15 Tips for selling stock photos
- There are a few smartphone apps that allow you to set a solid color across your entire screen. You can use these to introduce artificial colored light into your images or videos. The one I use on Android is called Lightbox.
- ShutterStock is strict about how you submit editorial content, be sure to read their requirements here. AdobeStock won’t even let you submit editorial content until after you sell 100 downloads of commercial content.
- Remember that commercial photos/videos cannot contain logos, trademarks, or copyrighted content. All stock marketplaces are very strict with this rule. Before submitting it, you can always blur out or photoshop any visible logos in your content.
- If you don’t have the hard-drive space for your microstock media, I wrote a blog post here that explains how to get over 200 gigs of free cloud storage space.
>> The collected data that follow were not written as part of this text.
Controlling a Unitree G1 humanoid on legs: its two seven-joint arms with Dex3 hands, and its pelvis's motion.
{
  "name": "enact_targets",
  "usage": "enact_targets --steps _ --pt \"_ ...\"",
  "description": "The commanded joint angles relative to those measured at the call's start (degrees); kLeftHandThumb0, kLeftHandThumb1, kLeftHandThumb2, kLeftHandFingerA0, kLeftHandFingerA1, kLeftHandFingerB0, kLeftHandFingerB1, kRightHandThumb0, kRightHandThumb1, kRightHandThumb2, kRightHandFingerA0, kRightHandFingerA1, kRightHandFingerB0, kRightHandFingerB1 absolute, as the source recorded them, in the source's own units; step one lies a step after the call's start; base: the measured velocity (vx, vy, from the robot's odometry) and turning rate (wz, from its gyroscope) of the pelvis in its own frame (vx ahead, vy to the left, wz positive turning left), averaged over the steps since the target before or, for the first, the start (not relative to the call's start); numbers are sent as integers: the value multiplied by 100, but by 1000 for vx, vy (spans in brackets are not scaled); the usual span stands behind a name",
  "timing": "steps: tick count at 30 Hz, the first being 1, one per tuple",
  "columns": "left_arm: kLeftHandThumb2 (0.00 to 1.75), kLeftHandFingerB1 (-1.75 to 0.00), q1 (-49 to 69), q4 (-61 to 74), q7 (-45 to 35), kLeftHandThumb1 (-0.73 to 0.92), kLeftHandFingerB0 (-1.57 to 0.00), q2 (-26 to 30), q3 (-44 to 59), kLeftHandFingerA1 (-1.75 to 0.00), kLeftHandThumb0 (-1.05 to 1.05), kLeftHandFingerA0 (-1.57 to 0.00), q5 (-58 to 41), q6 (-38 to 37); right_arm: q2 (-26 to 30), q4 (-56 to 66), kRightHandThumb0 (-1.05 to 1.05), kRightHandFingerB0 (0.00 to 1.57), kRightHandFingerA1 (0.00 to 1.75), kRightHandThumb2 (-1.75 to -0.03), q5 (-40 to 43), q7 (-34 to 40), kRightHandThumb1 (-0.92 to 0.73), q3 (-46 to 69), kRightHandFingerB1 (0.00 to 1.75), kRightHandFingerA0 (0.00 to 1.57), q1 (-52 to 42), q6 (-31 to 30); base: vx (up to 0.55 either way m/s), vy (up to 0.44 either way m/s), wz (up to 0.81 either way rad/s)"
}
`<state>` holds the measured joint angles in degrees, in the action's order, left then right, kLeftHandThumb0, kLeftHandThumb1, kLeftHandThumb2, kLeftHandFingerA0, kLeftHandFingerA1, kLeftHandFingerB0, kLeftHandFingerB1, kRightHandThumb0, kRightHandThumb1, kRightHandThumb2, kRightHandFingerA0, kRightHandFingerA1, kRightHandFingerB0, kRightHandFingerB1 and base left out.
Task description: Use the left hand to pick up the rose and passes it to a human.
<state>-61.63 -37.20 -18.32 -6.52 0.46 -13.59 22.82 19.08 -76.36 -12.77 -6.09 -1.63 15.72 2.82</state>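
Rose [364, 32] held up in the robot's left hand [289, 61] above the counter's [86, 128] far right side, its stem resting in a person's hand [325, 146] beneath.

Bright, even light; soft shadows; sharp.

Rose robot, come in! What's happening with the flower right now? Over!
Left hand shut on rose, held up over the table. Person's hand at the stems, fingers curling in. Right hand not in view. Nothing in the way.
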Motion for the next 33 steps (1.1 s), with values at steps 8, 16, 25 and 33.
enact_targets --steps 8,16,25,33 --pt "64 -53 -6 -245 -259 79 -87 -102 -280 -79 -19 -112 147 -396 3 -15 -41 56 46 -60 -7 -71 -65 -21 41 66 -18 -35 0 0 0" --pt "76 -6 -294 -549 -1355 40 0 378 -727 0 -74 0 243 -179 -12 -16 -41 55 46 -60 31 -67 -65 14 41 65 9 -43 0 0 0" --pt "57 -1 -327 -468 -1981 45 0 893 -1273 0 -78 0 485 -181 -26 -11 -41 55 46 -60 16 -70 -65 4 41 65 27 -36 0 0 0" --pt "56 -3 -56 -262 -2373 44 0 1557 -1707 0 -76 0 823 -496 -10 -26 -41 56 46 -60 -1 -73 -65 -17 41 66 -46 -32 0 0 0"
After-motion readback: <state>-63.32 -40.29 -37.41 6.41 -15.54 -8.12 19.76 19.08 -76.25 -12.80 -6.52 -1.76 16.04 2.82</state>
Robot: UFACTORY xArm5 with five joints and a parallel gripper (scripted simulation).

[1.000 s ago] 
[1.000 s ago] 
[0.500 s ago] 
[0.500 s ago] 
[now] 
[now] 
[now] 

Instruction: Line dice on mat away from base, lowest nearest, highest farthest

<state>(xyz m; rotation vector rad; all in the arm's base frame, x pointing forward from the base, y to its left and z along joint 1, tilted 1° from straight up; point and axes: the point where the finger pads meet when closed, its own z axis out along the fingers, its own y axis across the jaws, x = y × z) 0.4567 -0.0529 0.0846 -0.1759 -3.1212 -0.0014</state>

- If you take commercial photographs or videos of people, all stock agencies will require you to have your model sign a release form. These contracts will need to be uploaded along with the media to each marketplace.
- If you need models for your photos/videos, offer to pay them a flat fee or percentage of the sales for content featuring them. Another option is friends or family who just want to help you out for free; you could offer them free portraits for their contribution.
- Selling stock photos is a numbers game. The more you upload, the more sales you will make. Huge portfolios with thousands of images and videos will make more money than small portfolios with only a few images. Upload, upload, upload!
- When you first start selling stock photos, you will notice that some of your content gets denied after submitting it for review. It’s essential to read each marketplace’s reasons for WHY it was denied; that way, you can fix it and re-upload. It also helps you avoid the same mistakes in the future.
- Keep a text file in the cloud for making notes on your stock work. I use Google Docs and Grammarly. Evernote and OneNote are also good options. This will help you keep track of things. It’s hard to remember everything without making notes to reference later. Example Note: Signed up at StockABC marketplace, come back later to finish setting up my user profile.
- Do not use film grain effects in your photos or videos. Most of the marketplaces will reject this. When they tell you why it was rejected, typically it mentions “noise”.
- Keep tabs on the “best selling” pages of the individual marketplaces. This will help you get a good idea of what types of photos or videos are the most profitable. At the same time, remember that unique images with little to no competition often do great as well.
- Sign up for the email newsletters with all agencies. They will keep you updated on significant changes to their websites, events, photo/video competitions, in-demand content, and they will alert you when someone buys your content.
- Try to bring your camera with you everywhere. You never know when a good photo situation will arise. Eventually, you will notice things in everyday life that you can shoot and sell.
- Don’t upload the same photo of your pet dog 20 times. Use the process of elimination to find the best photographs of your dog.
- Put yourself in the shoes of an advertiser. If you worked for a coffee company and wanted to make a magazine ad for the brand, what kind of coffee photo would you buy?